Push-based systems are difficult to control the speed at which data is distributed to different consumers. May cause the consumer to overload. In this regard, pull does a better job. Consumers can control the speed of processing data themselves.

In addition, pull-based consumers can obtain data in bulk. Push-base Broker is more difficult to handle, is each send a single message or bulk send? If it is sent in bulk, how many are sent each time?

Pull is bad, if the broker has no data, pull-based consumers may be busy waiting. This problem can be solved by a "long poll" mechanism (equivalent to Java future.get).

Consumer location

Most messages use metadata to record which broker's messages are consumed. That is, when the message is passed to the consumer, the broker records it or waits for the consumer's acknowledge to record it. But there are a lot of problems here. If a message is passed over the network to the consumer, and if the consumer goes down without having time to process it, but the broker logs that the message has been consumed, the message is lost. To avoid this situation, many message systems add a acknowledge feature that identifies the message being consumed successfully. The consumer then sends the acknowledge to the broker, and the broker does not necessarily get the acknowledge, which in turn causes the message to be consumed repeatedly. Second, this approach also leads to network overhead and the server side must maintain the processing state of the message.

In a class Kafka system, a theme is composed of multiple sequential partitions. Each partition can only be consumed by one consumer at any time. This means that the consumer location inside each partition is just an integer that identifies the offset of the next consumed message. It is much easier to maintain which messages are consumed, such as by regularly setting up checkpoints.

Message distribution semantics

Class Kafka There are 3 types of protection when distributing messages:

    • At most once: messages may be lost but not re-sent
    • At least once (at least once): message cannot be lost, but may be re-sent
    • Almost once (exactly one): messages are distributed once and only once

Problems can be divided into two categories: the persistence of message delivery and the persistence of message consumption

There's no perfect way to deal with this. When a producer sends a message, the broker can reply to the confirmation message by setting the primary key on the message and then attempting to send it again if it fails.

When consumers consume messages, they are divided into 3 situations:

    1. Read the message, save offset, and process the message. Then the message crashes when it is processed. For the "at most one time" scenario.
    2. Read messages, process messages, save offset. Then save the offset crash. For the "at least once" scenario.
    3. The classic approach is to use two-phase commit (2PC) in the two steps of saving offset and processing messages. In Kafka, an easy way is to store offset and processed results together.
Copy

Kafka can copy the partition of each topic to several servers (parameters can be equipped). Many messaging systems often require cumbersome manual configuration if they are to provide replication-related features, fearing that replication will affect throughput. In Kafka, it provides the copy feature by default – The user can set the copy silver to 1, which is equivalent to not copying.
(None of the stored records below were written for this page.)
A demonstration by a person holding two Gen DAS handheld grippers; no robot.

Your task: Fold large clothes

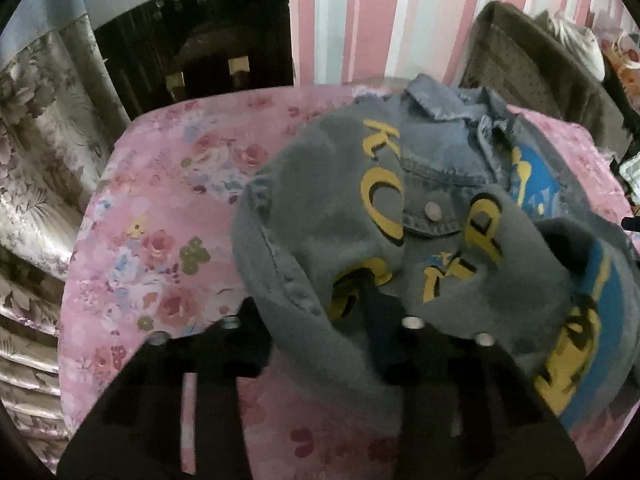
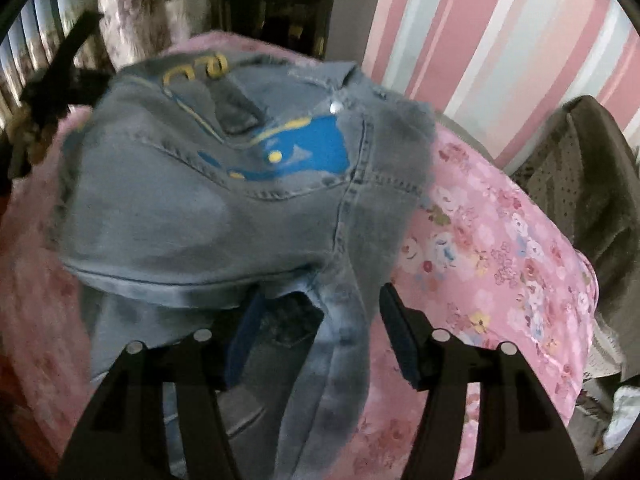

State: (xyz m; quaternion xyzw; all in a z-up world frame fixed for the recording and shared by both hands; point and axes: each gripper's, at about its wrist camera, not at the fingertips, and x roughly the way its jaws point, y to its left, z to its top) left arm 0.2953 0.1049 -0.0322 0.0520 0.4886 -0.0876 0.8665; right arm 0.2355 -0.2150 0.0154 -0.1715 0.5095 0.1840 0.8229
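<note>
My left matte black plastic two-finger gripper (image 1: 324, 344), angular fingers with open slots, round silver screw heads on each, my right matte black plastic gripper (image 2: 316, 332) alike, dark blue-edged pad (image 2: 400, 340) lining one finger, four silver screws.

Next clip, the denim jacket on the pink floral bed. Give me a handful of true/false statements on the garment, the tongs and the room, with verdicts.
1. The denim jacket carries yellow letters and a blue print. True.
2. The jacket lies flat and neatly folded. False: it is bunched up in a rumpled heap.
3. The right tongs stand open with denim between the fingers. True.
4. The bedsheet is plain white. False: it is pink with a floral pattern.
5. The wall behind the bed has pink and pale stripes. True.
6. The left tongs are far from the jacket. False: grey fabric drapes between the fingers.
</note>
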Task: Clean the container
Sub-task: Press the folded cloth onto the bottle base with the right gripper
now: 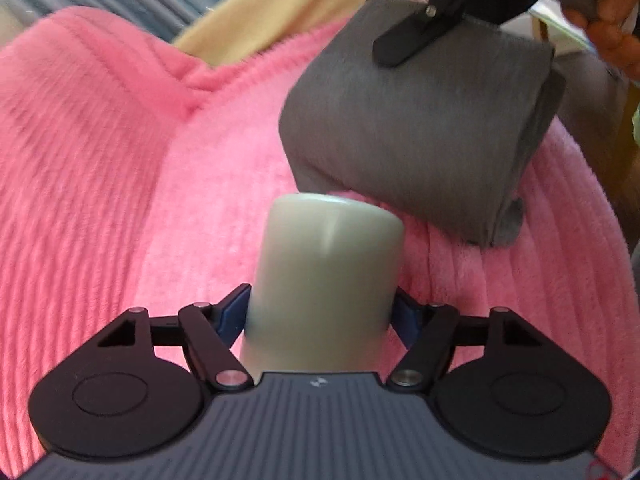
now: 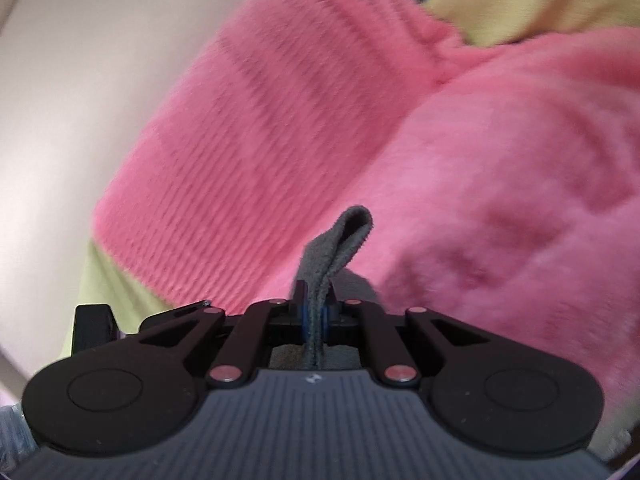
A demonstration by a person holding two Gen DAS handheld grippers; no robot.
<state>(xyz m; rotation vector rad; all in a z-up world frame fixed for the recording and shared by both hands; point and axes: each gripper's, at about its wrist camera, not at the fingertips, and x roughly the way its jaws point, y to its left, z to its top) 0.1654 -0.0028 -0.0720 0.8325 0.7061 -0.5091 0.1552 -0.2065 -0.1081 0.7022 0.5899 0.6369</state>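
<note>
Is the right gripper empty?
No, the right gripper is shut on a fold of grey cloth sticking out past its fingers.

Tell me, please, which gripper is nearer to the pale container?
Left. The left gripper is clamped around the pale container; the right gripper is beyond it, pinching the grey cloth above.

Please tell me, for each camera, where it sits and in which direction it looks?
Left wrist: on the left gripper, looking down its fingers at the grey container it grips; the person's hand shows.
Right wrist: on the right gripper, facing the pink blanket, pinching the grey cloth.
Both show cloth and blanket.
</note>
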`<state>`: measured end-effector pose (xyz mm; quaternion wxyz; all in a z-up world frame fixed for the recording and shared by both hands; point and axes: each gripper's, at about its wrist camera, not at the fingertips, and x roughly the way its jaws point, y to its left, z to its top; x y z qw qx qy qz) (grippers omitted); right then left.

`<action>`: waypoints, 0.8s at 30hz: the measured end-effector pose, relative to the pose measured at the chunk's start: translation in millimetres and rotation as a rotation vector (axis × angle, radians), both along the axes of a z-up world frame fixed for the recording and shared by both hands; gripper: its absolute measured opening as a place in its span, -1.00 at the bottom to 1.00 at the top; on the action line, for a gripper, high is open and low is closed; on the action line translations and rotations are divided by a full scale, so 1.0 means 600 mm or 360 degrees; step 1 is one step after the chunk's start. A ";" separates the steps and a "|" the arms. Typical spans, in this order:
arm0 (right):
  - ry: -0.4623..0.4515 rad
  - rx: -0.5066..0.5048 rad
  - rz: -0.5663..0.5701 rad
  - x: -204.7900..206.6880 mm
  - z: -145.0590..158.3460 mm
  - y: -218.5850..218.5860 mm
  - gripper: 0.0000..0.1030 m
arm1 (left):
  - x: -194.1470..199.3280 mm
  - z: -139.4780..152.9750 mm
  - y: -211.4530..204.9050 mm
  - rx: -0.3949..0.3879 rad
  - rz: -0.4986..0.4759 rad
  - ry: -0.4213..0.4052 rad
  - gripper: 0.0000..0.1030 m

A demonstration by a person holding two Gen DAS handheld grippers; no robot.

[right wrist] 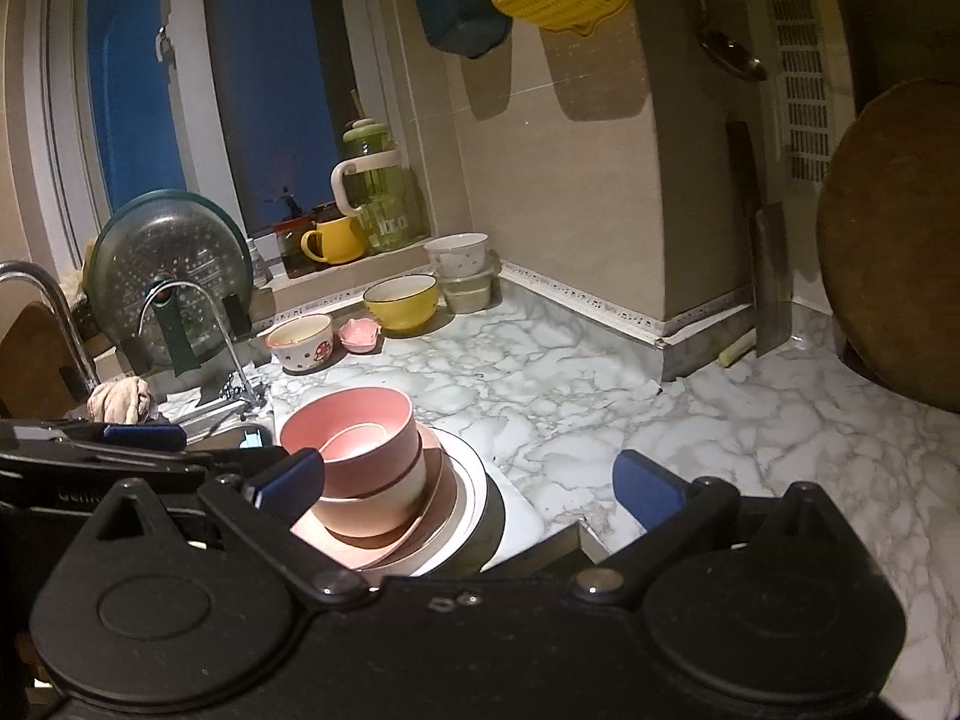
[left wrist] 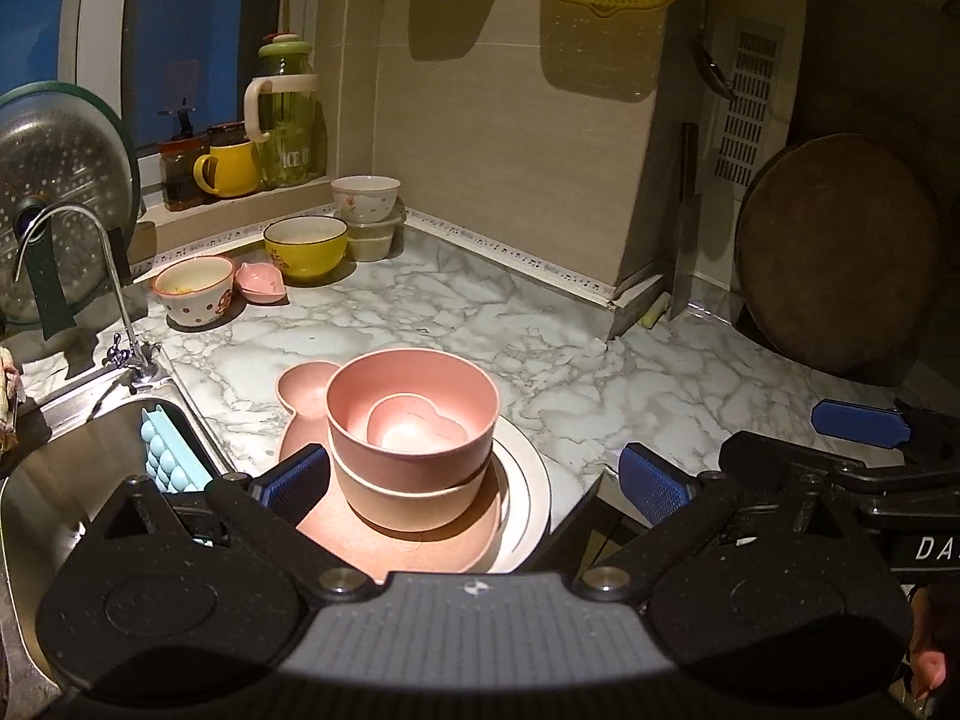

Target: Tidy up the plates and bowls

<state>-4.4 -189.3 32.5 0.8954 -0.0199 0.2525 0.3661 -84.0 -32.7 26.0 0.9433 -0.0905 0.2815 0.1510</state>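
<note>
A stack stands near the counter's front edge: a white plate, a pink bear-shaped plate, a beige bowl, a pink bowl and a small heart-shaped dish inside it. My left gripper is open just before the stack, its pads clear of it. In the right wrist view the stack lies ahead to the left of my open right gripper. Further back sit a yellow bowl, a spotted bowl, a small pink dish and a white bowl on a container.
A steel sink with a light-blue tray and a faucet lies to the left. A round wooden board and a cleaver lean against the right wall. A yellow mug and a green jar stand on the sill.
</note>
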 end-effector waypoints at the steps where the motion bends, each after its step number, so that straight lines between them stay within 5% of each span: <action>1: 0.0000 0.0005 -0.0007 -0.003 -0.001 -0.002 0.99 | -0.001 0.001 -0.003 0.0006 -0.0003 -0.0004 1.00; 24: 0.0133 0.0041 -0.0124 0.002 -0.014 -0.024 0.99 | 0.007 -0.010 -0.006 -0.0088 -0.0019 0.0063 1.00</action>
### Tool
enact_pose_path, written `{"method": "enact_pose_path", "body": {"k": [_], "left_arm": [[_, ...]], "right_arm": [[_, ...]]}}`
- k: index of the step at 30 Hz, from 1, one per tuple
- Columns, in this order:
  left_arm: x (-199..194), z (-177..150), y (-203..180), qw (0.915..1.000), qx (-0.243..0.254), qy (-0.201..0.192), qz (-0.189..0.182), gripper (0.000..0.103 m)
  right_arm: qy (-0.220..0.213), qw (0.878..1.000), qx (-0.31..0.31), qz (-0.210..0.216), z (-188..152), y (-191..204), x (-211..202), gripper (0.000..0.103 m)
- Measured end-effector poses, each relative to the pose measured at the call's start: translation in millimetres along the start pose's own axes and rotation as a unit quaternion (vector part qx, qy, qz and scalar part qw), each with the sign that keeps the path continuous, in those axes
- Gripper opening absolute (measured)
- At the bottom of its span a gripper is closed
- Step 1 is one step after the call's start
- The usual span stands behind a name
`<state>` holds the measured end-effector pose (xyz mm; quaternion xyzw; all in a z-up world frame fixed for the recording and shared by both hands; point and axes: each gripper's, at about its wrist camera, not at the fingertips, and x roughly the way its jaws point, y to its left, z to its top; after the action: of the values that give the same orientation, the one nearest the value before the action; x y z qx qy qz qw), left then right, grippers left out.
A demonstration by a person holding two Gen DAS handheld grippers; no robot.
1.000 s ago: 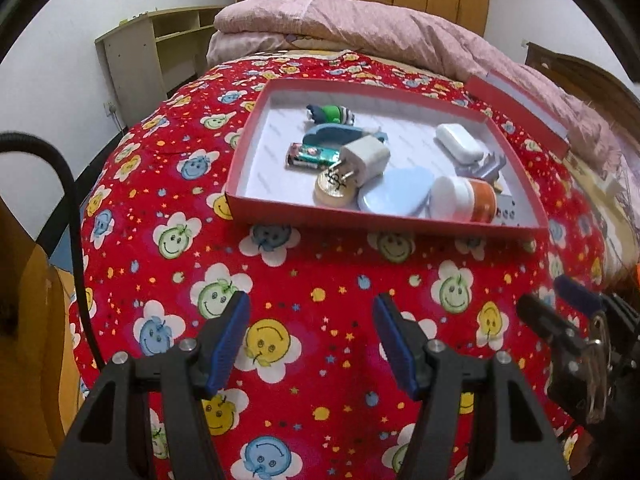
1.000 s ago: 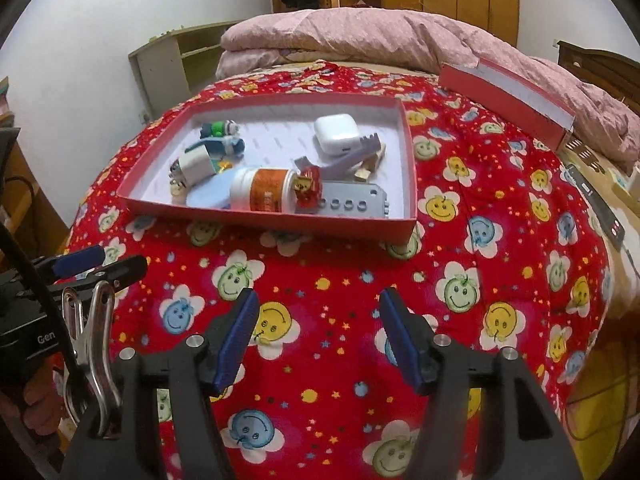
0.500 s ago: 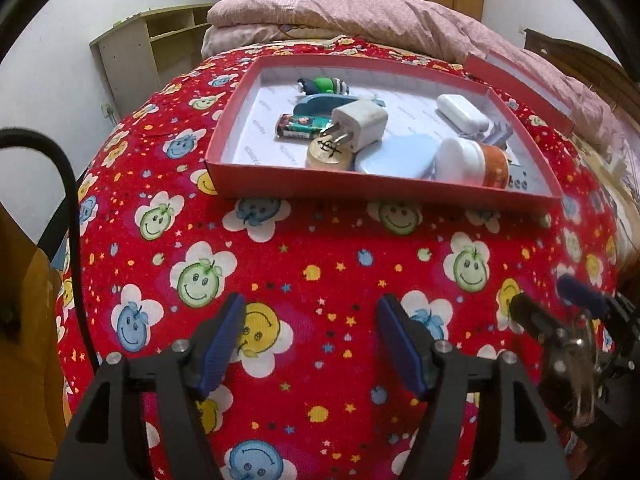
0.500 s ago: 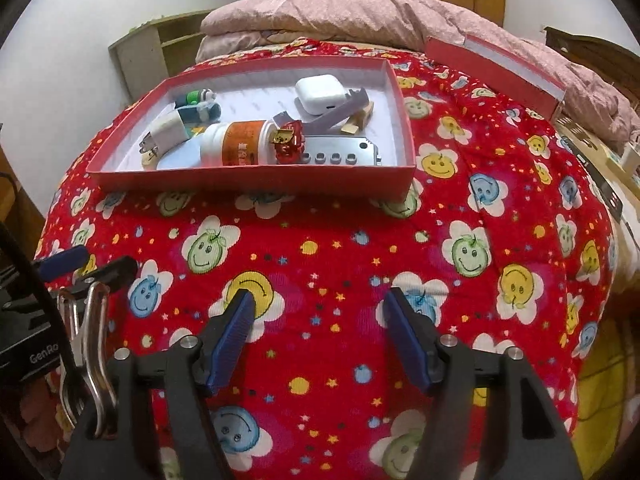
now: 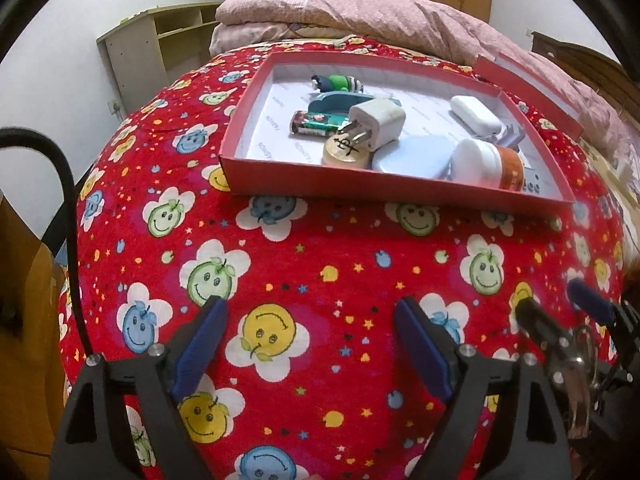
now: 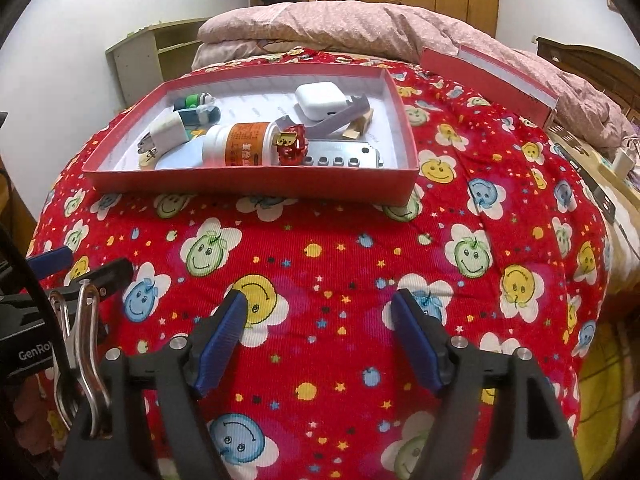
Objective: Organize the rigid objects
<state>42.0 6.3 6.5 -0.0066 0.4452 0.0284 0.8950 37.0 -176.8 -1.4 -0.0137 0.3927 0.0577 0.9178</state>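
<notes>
A red tray lies on the bed ahead of both grippers. It holds a white charger, a gold disc, a pale blue case, a white bottle with an orange label, a red toy, a white earbud case and other small items. My left gripper hovers over the bedspread short of the tray, its jaws opening with nothing between them. My right gripper does the same beside it, also empty.
The red tray lid leans on the pink quilt at the back right. A wooden shelf unit stands by the wall on the left. Wooden furniture borders the bed's right side. Red smiley bedspread fills the foreground.
Both pairs of jaws have spread wider. The right gripper has sunk slightly toward the bedspread. Nothing in the tray has moved.
</notes>
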Motion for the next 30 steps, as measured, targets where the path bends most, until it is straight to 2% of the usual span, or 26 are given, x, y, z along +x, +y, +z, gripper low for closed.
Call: {"method": "enact_pose_path", "body": {"k": [30], "left_arm": [[1.0,-1.7,2.7,1.0000,-0.005,0.008,-0.001,0.094]], "right_arm": [[0.004,1.000,0.004,0.001,2.5,1.4,1.1,0.079]]}}
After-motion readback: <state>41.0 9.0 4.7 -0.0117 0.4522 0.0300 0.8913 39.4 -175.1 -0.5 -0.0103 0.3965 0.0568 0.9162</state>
Each partition has 1 leader and 0 or more followers.

The node in "Alive" consists of the following two conditions:

    1. Must and ZK exist session 2. If the node is slave, it must ensure that the write replication distance is leader.

Leader holds a list of all nodes that are synchronizing. If follower dies, or is too far from leader, leader will remove it from the node. "Too far from leader" This definition can be defined by the number of deferred messages and the time parameter of the delay.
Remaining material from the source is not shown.